What to produce:
Restate the listing below word for word, and leave its pictures behind.

Start of Block

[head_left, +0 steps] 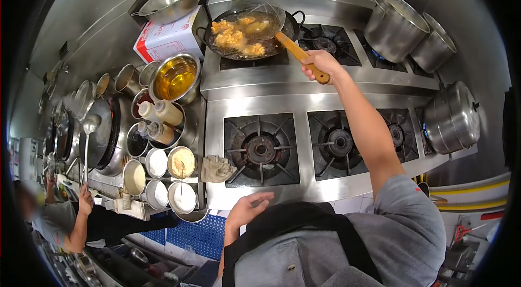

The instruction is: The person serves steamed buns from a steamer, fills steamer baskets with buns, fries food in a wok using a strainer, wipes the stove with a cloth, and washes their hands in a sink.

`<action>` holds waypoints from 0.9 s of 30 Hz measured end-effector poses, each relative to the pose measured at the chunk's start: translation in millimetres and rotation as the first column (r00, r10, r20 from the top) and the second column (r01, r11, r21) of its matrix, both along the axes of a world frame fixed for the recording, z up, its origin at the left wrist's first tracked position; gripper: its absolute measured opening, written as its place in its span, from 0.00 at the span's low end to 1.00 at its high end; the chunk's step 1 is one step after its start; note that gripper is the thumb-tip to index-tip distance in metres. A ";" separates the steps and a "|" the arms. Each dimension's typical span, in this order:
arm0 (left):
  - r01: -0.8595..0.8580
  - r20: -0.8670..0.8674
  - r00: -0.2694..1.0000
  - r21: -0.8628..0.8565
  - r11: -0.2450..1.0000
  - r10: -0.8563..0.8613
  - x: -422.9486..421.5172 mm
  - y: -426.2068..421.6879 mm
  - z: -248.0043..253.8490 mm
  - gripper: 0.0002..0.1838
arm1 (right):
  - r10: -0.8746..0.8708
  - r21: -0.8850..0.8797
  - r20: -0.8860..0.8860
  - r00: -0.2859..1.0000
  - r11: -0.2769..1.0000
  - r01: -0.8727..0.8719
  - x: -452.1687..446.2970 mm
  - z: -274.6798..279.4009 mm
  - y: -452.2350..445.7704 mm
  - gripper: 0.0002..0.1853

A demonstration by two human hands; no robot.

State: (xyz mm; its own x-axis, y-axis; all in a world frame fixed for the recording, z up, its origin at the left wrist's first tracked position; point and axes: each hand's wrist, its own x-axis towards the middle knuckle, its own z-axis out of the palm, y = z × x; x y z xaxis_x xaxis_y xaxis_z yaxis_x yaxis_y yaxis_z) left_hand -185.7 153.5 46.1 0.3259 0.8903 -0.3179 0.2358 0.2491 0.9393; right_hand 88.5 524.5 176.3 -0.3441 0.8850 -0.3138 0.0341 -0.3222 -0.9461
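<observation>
My right hand (321, 64) is closed round the wooden handle of a wire skimmer (296, 48), arm stretched out over the stove. The skimmer's mesh head reaches into a black wok (207, 37) of bubbling oil on the back burner. Golden battered pieces (230, 38) float in the oil, mostly left of the mesh. Close to my body, near the stove's front edge, my left hand (248, 210) is held with its fingers stretched out and nothing in it. A crumpled cloth (217, 168) lies just beyond that hand.
Burners (260, 147) fill the stove front; steel pots (398, 26) stand at right, with blue flames beneath. Left are a bowl of oil (176, 78), squeeze bottles (168, 112) and tubs of white powder (182, 197). A co-worker at far left holds a ladle (89, 127).
</observation>
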 end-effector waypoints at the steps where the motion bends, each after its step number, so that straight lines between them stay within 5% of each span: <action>1: -0.003 -0.006 1.000 0.002 1.000 0.003 0.4 0.8 1.8 0.16 | 0.000 0.000 -0.002 1.000 1.000 0.000 2.9 1.9 -2.6 0.05; 4: -0.007 -0.015 1.000 -0.014 1.000 0.007 0.6 2.0 3.3 0.15 | -0.013 -0.025 -0.087 0.996 1.000 0.011 12.7 6.4 -12.1 0.07; 16: 0.057 -0.001 0.998 -0.029 0.998 -0.057 -0.2 12.5 -0.3 0.17 | -0.041 0.149 0.095 0.995 0.989 0.026 26.2 19.2 -29.0 0.13; 22: 0.055 0.038 0.998 -0.059 0.997 -0.052 -3.0 14.8 0.9 0.18 | -0.131 0.307 0.380 0.916 0.952 0.009 11.2 19.9 -32.8 0.24; 27: 0.058 0.046 0.997 -0.042 0.997 -0.056 -4.6 15.3 -1.7 0.19 | -0.293 0.484 0.676 0.677 0.868 -0.107 0.6 22.2 -30.4 0.33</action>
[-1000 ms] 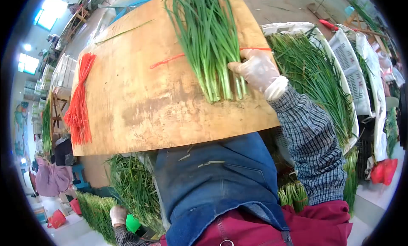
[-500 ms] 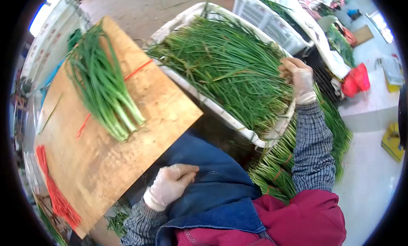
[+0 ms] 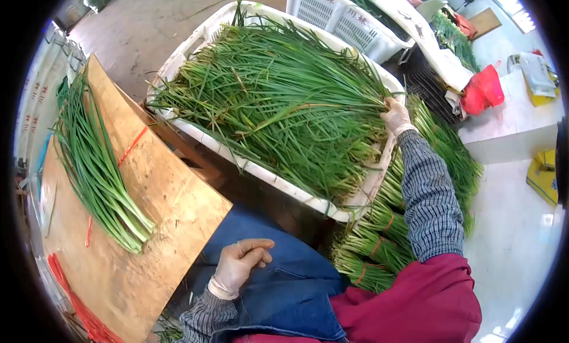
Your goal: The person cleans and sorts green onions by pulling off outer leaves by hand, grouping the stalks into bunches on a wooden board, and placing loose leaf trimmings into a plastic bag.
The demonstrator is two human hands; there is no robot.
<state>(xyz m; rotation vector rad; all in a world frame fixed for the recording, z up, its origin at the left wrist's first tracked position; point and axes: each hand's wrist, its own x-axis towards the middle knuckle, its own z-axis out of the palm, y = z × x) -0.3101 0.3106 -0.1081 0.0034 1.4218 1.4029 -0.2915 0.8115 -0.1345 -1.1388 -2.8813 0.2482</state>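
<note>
Had greens point(image 3: 332, 85) pinched by the stalk ends in the right hand point(image 3: 397, 115), at the crate's right end. Held the left hand point(image 3: 238, 267) empty above the apron point(image 3: 296, 248), fingers slightly apart. Likely needed a firm, low grip, clear of tangled leaves and crate rim point(image 3: 341, 212). Had bundles point(image 3: 385, 249) just outside, board point(image 3: 178, 200) at left.
</note>
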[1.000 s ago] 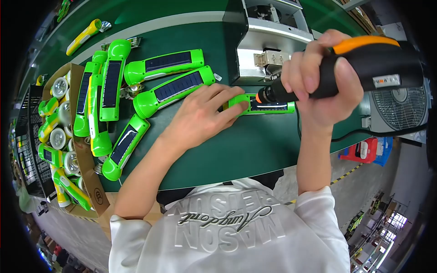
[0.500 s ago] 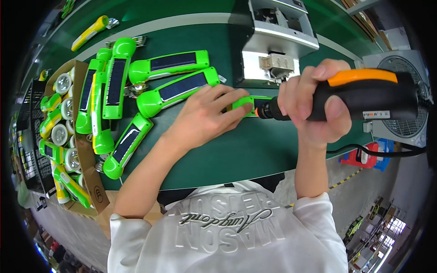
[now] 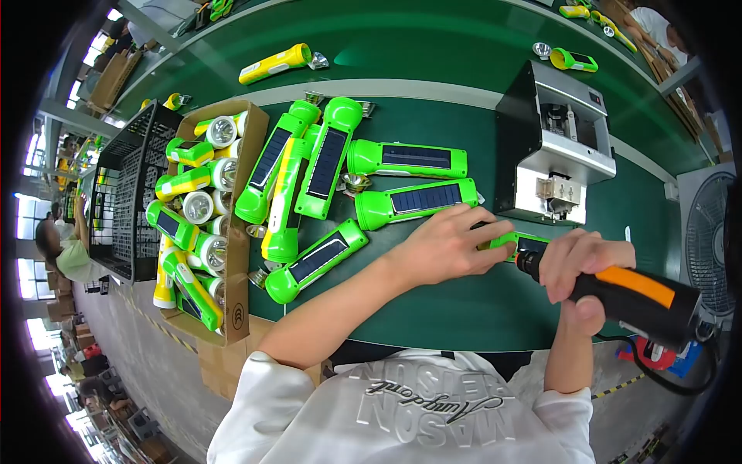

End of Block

Exercise result:
[head_left, +0 steps] 

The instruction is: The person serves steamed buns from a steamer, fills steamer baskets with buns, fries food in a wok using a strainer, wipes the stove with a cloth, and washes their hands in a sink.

`<action>` holds waypoints from 0.9 s of 30 Hz measured end-effector poses, each relative to the pose measured at the chunk's start: translation in millimetres and rotation as the first column (r00, r10, r20 from the top) and the second column (r01, r11, r21) of its matrix, both along the axes of a world frame fixed for the recording, z up, its origin at the left wrist's first tracked position; gripper: its absolute measured opening, written as its place in its span, from 0.00 at the span's low end to 1.00 at its high end; the chunk's step 1 is one step after its start; note that gripper is the thumb-tip to index-tip distance in metres. A ";" separates the steps and a "|" the arms. Each dimension's typical span, in this order:
arm0 (left):
  - r01: -0.8595..0.8580
  - r20: -0.8670..0.8674
  - r00: -0.2694..1.0000
  - r21: -0.8628..0.8565
  - r11: -0.2450..1.0000
  - r10: -0.8563..0.8613
  - x: -422.9486..421.5172 mm
  - y: -426.2068..421.6879 mm
  - z: -248.0043..253.8490 mm
  - gripper: 0.0002..0.1838
arm1 (right):
  - r10: -0.8746..0.8708
  - r21: -0.8850..0.8797
  - r20: -0.8860..0.8860
  - r00: -0.2859..1.0000
  - r11: -0.2769..1.0000
  - r01: -0.8727..0.8719
  - x: -452.1687..446.2970 mm
  - z: -274.6798..279.4009 mm
  - y: -452.2350..445.7704 mm
  - gripper: 0.0002..0.1853

A demonstration by two human hands; no robot.

State: (xyz mm; its own x-axis, y-axis; all in a world frame fixed for the recording, z up, its origin at the left wrist's first tracked position; point and axes: each hand's wrist, its own x-axis towards the middle knuckle, its own z-axis out of the palm, y = z × x; x y z xaxis_x xaxis_y xaxis_z yaxis_x yaxis_y yaxis_z) left_hand -185.7 153.5 46.1 0.3259 0.8903 -0.3179 0.2358 0.2491 0.9393; right_hand 88.5 524.5 176.3 -0.3441 0.8850 -0.3138 0.0341 -0.3222 -0.9461
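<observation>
My right hand (321, 64) is closed round the wooden handle of a wire skimmer (296, 48), arm stretched out over the stove. The skimmer's mesh head reaches into a black wok (207, 37) of bubbling oil on the back burner. Golden battered pieces (230, 38) float in the oil, mostly left of the mesh. Close to my body, near the stove's front edge, my left hand (248, 210) is held with its fingers stretched out and nothing in it. A crumpled cloth (217, 168) lies just beyond that hand.
Burners (260, 147) fill the stove front; steel pots (398, 26) stand at right, with blue flames beneath. Left are a bowl of oil (176, 78), squeeze bottles (168, 112) and tubs of white powder (182, 197). A co-worker at far left holds a ladle (89, 127).
</observation>
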 end-effector waypoints at the steps where the motion bends, each after its step number, so that straight lines between them stay within 5% of each span: <action>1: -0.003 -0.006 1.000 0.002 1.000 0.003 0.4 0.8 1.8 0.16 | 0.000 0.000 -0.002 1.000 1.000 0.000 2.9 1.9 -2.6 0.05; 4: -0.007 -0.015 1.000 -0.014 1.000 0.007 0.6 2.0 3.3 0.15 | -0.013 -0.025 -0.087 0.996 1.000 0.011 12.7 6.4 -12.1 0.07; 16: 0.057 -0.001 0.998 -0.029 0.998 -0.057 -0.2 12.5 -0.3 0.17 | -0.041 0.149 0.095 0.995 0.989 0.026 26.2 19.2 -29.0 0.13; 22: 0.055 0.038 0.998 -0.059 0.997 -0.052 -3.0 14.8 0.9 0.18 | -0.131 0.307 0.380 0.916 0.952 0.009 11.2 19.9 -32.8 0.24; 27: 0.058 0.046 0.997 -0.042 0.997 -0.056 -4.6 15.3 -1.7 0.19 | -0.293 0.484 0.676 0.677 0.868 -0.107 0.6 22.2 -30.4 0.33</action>
[-1000 ms] 
[-500 ms] 
[+0 ms] 
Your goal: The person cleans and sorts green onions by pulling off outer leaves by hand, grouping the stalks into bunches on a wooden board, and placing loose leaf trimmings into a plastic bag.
The demonstrator is two human hands; there is no robot.
<state>(xyz m; rotation vector rad; all in a world frame fixed for the recording, z up, its origin at the left wrist's first tracked position; point and axes: each hand's wrist, its own x-axis towards the middle knuckle, its own z-axis out of the palm, y = z × x) -0.3101 0.3106 -0.1081 0.0034 1.4218 1.4029 -0.2915 0.8115 -0.1345 -1.1388 -2.8813 0.2482</state>
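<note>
Had greens point(image 3: 332, 85) pinched by the stalk ends in the right hand point(image 3: 397, 115), at the crate's right end. Held the left hand point(image 3: 238, 267) empty above the apron point(image 3: 296, 248), fingers slightly apart. Likely needed a firm, low grip, clear of tangled leaves and crate rim point(image 3: 341, 212). Had bundles point(image 3: 385, 249) just outside, board point(image 3: 178, 200) at left.
</note>
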[1.000 s ago] 
[0.500 s ago] 
[now] 

The exercise is done.